L’économie expliquée aux humains d’Emmanuel Delannoy – Préface de Hubert Reeves – Editions Wildproject, mars 2020 – 160 Pages

« Homo sapiens, cher grand primate bipède doté de raison, c’est à vous que j’écris aujourd’hui. Je voudrais, avant d’aller plus loin et au risque de vous perturber, vous faire d’emblée cet aveu : je m’appelle Cerambyx cerdo, et je ne suis pas un être humain. »

Sur l’économie, l’intelligence collective, le biomimétisme, la fin du pétrole, les « services » rendus par la nature, l’écologie industrielle… Un grand insecte venu de la nuit des temps renverse nos perspectives et nous initie à l’avenir.
Pour tous les lecteurs, de 10 à 100 ans.

Entrepreneur, conférencier, auteur, Emmanuel Delannoy a contribué à la construction de l’Agence française de la biodiversité.

Lire un extrait :

Introduction

« Une rencontre
On est toujours seul. Même bien entouré. Sept milliards d’humains, sept milliards de solitudes. Riche ou pauvre, gagnant ou perdant, on est seul. Seul face à ses démons, face à ses craintes, face à soi-même. Les enfants l’ont bien compris, qui s’inventent souvent un compagnon imaginaire. Peu importe que ce soit un humain, un animal ou quelque autre créature issue de leurs rêves éveillés – cet ami est toujours là, en pleine lumière comme dans le noir, au milieu de la foule ou dans la forêt la plus impénétrable. Il garde les secrets, il ne juge pas, il rassure, il console. Puis vient un jour où on a grandi, un jour où, arrogant, sûr de soi, on décide de l’oublier, pensant ne plus avoir besoin de lui.

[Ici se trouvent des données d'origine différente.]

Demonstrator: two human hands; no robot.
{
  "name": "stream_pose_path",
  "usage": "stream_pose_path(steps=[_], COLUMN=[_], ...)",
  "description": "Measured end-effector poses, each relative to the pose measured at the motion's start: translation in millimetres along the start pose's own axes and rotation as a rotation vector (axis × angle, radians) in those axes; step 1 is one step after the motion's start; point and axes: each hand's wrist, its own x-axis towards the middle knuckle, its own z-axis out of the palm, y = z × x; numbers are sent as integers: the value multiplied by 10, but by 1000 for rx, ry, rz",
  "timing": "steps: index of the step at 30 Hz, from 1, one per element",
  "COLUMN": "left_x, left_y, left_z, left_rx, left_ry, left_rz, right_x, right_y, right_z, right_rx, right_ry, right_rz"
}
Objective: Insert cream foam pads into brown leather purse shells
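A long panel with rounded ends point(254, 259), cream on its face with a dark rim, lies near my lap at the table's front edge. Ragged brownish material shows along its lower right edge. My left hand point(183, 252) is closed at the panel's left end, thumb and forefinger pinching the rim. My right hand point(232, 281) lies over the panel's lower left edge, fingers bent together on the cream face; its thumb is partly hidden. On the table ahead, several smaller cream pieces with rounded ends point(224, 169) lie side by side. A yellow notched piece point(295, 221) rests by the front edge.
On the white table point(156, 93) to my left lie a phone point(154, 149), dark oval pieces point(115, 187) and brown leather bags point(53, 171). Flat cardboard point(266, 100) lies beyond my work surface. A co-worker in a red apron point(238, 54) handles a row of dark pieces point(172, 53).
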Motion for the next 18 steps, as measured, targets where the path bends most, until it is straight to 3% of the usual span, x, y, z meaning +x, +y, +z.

Ce jour-là, j’étais seul. Enfin, je croyais l’être. En proie au doute, je marchais, au fond d’une vallée, le long d’un petit fleuve ponctué de cascades, sous l’ombre fraîche des charmes, des hêtres et des chênes pédonculés. Bien connu des promeneurs du dimanche, mais désert ce jour-là, ce lieu n’est situé qu’à une trentaine de kilomètres de Marseille, en continuant la route de Gémenos vers le col de l’Espigoulier. La vallée de Saint-Pons est un des rares vestiges de la forêt méditerranéenne antique. C’est un endroit tempéré, où l’on trouve des arbres plusieurs fois centenaires, miraculeusement préservés des incendies.

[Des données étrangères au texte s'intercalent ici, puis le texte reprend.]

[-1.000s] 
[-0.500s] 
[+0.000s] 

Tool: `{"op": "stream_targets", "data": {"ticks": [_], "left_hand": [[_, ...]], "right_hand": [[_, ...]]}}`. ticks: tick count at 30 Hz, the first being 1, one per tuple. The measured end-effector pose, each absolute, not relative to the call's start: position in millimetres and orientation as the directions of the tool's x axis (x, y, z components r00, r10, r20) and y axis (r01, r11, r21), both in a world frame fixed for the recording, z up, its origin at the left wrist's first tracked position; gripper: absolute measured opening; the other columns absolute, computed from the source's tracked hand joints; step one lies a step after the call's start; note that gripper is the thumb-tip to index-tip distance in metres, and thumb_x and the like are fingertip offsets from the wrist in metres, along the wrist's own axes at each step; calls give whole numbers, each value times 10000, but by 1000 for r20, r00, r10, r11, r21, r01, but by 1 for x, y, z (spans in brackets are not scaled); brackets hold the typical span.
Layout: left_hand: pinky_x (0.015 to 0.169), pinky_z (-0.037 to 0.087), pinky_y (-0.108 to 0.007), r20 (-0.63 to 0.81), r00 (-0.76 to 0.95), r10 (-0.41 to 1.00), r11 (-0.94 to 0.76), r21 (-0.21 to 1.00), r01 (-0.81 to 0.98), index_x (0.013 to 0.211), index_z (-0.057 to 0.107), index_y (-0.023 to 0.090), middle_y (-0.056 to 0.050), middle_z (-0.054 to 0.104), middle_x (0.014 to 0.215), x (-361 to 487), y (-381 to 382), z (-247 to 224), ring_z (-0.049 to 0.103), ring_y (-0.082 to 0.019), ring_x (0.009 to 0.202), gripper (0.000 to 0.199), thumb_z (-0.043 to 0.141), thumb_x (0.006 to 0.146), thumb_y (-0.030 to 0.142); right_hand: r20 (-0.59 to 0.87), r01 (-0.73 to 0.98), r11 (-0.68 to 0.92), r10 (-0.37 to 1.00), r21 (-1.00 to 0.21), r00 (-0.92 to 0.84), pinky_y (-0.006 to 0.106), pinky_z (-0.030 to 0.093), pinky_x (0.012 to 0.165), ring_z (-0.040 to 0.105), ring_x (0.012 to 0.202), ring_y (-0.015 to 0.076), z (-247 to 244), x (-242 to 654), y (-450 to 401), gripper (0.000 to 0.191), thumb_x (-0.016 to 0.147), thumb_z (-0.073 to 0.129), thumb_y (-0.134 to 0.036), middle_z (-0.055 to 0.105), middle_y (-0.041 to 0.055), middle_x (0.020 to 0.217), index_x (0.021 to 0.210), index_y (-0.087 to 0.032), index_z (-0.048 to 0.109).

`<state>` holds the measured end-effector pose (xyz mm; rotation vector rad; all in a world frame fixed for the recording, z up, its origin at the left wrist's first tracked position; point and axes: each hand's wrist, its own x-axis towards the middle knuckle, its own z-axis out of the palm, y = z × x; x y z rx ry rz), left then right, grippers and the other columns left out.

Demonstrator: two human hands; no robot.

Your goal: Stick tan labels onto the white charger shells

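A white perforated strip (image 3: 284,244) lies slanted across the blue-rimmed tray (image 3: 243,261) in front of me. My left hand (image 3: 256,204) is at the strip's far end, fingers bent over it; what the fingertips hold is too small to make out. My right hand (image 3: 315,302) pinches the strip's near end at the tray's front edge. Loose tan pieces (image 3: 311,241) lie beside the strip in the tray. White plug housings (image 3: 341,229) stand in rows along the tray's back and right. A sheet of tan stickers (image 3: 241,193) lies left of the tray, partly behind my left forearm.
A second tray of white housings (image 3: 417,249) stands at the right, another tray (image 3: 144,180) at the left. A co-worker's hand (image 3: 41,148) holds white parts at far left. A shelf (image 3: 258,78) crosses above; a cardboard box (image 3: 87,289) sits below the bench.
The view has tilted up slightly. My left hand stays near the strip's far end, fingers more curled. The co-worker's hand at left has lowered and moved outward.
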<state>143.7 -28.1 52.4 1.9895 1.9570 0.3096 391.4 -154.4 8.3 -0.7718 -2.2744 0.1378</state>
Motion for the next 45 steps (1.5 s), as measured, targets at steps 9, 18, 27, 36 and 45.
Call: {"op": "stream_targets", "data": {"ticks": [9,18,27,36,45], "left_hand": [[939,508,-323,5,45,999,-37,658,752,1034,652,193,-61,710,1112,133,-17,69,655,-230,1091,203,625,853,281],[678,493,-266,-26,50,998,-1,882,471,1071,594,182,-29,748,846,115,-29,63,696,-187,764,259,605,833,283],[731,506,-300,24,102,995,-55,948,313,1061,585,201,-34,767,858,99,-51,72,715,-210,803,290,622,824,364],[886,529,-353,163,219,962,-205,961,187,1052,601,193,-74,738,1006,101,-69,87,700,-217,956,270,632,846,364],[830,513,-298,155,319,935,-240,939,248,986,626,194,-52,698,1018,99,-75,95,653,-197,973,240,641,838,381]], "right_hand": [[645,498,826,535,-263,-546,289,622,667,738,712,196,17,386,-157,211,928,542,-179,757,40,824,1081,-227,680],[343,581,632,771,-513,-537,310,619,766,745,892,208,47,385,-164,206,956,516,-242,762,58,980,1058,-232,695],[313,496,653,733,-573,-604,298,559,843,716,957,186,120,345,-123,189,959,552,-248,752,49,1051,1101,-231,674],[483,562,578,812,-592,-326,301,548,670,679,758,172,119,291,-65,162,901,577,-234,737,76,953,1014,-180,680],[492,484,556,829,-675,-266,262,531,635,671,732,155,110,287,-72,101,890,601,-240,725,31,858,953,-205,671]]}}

Que faisais-je ce matin-là, en pleine semaine, au lieu d’être à mon bureau ? J’ai une excuse, qui ne vaut que ce qu’elle vaut : j’avais le cafard. Cela peut arriver quand on s’est donné comme projet de contribuer à « réconcilier l’économie avec la nature ». Vaste programme, tant ces considérations semblent éloignées des préoccupations quotidiennes de nos contemporains. Drôle d’époque « pragmatique » qui se croit dispensée d’utopie… Tant que je suis en train de donner une conférence, tout va bien : les regards s’allument dans l’auditoire, tout le monde est mobilisé. Quand on explique avec des mots simples en quoi nous sommes, chacun de nous, reliés au vivant, parties prenantes de cette grande chaîne de la vie, ça devient une évidence pour la plupart de mes interlocuteurs (quels que soient leur niveau de formation, leur conception de la société ou leurs convictions politiques) : nous pouvons et nous devons agir, nous sommes maîtres de notre destin ; et, même si les problèmes sont graves et réels, les solutions sont là.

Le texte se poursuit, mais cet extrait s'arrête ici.